Delivery Club VK app
Designing food order expirience for the biggest Eastern Europe social network.
A lot of companies had their pages in VK, and could offer their services right from the social network. As there were no food delivery apps, we quickly created one to provide with better food delivery experience for VK users.
Besides the social network features, VK provides a wide range of multimedia: music, tv-shows, games etc.
The users could watch shows, play games, chat with friends, as well as order food and get notifications about order status right in VK. With this project, we got a chance to engage new users and overhead competitors on the new platform.
Every VK app is integrated via iframe, so we decided to make it light without relying on additional JS much. Also, we were making it responsive.
My personal intent with this project was to make a design research for upcoming Delivery Club website redesign. I tried to extend a mobile design system by adapting it to bigger screens, relying on existing components.
HOW WE WOULD GET USERS
Both VK and Delivery Club were part of Mail.Ru ecosystem, so getting new users was just a matter of promotion in the right user segments inside VK. Our partner restaurant could get their own version of the app with their menu only, so we could obtain users from their pages as well.
A typical user flow was: 1) Set an address → 2) Choose a restaurant → 3) Pick items → 4) Inspect a cart → 5) Checkout → 6) Success → 7) Get order status notification.
1. SETTING AN ADDRESS
By default, the users have to type the address, because we assumed that letting the app check their geoposition via native dialog could scare them. Also, they have an option to choose the address on the map.
2. CHOOSE A RESTAURANT
Restaurant list was formed by algorithms on the backend across the product. This way, users saw the best restaurants first. Criteria were rating, delivery time, failure rate etc.

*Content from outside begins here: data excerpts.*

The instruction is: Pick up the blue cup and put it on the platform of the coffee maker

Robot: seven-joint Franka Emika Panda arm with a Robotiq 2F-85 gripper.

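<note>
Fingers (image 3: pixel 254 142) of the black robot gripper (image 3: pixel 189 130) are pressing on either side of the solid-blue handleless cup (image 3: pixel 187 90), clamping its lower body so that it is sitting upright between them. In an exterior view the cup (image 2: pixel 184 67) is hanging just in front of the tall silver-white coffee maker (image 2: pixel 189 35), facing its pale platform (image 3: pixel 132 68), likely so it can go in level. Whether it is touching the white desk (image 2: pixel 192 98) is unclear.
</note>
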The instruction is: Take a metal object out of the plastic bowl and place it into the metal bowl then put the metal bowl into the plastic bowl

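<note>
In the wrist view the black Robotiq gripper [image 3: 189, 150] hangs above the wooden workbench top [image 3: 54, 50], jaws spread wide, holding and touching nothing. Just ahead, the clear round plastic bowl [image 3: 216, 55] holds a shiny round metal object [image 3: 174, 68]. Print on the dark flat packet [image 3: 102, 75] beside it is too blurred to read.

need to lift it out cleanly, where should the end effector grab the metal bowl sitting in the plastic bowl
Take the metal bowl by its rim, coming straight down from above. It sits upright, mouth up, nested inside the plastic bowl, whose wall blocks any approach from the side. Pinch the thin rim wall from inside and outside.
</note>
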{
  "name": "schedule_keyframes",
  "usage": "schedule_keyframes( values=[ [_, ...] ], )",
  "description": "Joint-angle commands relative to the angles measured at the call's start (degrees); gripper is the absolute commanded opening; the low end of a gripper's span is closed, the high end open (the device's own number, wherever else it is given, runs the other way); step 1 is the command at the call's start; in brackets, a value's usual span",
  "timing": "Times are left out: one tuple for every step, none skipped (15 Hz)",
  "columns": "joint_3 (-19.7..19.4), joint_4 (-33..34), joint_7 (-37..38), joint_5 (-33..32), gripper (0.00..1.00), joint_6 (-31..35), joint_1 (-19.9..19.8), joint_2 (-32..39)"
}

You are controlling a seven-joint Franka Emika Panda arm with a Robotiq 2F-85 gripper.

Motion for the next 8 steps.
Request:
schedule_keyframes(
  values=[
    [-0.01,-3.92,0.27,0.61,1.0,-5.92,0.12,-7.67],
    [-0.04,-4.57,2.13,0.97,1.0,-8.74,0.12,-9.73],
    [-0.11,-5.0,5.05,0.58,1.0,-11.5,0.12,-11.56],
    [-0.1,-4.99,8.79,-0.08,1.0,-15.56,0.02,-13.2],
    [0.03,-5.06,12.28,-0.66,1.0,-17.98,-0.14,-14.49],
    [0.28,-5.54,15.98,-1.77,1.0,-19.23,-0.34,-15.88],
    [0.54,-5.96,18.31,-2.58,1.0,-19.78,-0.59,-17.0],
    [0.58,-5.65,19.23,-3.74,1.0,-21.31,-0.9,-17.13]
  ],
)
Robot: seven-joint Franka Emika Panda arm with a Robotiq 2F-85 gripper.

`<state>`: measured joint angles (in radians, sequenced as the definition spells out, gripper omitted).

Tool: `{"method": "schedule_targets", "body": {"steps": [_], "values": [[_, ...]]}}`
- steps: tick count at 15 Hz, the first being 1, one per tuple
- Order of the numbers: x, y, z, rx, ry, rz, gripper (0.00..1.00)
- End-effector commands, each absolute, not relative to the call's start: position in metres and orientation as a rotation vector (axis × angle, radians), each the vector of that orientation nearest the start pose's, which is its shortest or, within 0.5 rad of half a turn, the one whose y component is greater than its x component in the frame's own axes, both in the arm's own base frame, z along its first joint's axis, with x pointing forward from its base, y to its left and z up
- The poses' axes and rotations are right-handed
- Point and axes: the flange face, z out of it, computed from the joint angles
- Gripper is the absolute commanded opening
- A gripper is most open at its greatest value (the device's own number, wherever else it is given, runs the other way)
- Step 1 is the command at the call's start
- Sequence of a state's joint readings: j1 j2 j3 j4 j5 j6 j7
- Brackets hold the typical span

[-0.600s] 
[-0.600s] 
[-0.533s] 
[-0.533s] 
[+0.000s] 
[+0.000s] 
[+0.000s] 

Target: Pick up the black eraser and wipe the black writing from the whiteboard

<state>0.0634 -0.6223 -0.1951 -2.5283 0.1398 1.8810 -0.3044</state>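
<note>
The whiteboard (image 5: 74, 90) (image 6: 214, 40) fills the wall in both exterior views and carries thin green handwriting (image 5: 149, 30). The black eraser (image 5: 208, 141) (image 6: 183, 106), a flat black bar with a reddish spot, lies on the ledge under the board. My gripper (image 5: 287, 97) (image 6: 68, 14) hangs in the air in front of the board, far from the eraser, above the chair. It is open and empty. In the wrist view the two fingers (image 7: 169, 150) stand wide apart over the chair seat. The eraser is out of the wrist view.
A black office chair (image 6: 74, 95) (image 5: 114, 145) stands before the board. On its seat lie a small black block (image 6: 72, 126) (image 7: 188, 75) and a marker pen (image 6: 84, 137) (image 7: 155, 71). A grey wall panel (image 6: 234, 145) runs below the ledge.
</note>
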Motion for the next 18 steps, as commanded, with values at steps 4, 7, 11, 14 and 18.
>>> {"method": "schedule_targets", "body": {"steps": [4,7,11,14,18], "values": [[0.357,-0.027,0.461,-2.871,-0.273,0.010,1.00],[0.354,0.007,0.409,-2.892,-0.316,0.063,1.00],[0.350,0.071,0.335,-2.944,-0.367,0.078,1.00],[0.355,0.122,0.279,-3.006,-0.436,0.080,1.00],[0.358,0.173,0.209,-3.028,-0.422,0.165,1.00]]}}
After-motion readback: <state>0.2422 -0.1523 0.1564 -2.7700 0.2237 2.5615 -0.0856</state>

3. RESTRAUNT PAGE AND PICKING ITEMS
Here, we used a big photo of restaurant meals to provide the users with more information about the place. Other information from the mobile app version was available as well.
To navigate the menu, the user could scroll it or reach its specific parts with an index from the left side of the list. The user could add more items to the cart right from the menu list or open an item cart with additional information, and add it from there.
4. INSPECTING THE CART
The product director didn’t want to merge the cart with checkout. He found it too risky at that time. Thus, I coped with the task by adding the cart to the side of the screen, overlaying the content.
Doing so, we made the customer flow more consistent, because we didn’t separate their mental model of forming an order by two different screens. The user could form, and check the cart within a single context.
Here, we just copied everything from our mobile app checkout. My main focus was to figure out how everything should work on the web forms of the product, and what sizing should we use to stay consistent across all platforms.
6. SUCCESS SCREEN AND NOTIFICATIONS
After placing an order, the user got a success screen with instruction. There are notifications right from the VK interface. This is very handy, especially if the user was watching shows in VK, for example.
7. CREATING DESIGN
The app could be opened on mobile as well. Thus, everything was made responsive matching good old 8 px paradigm.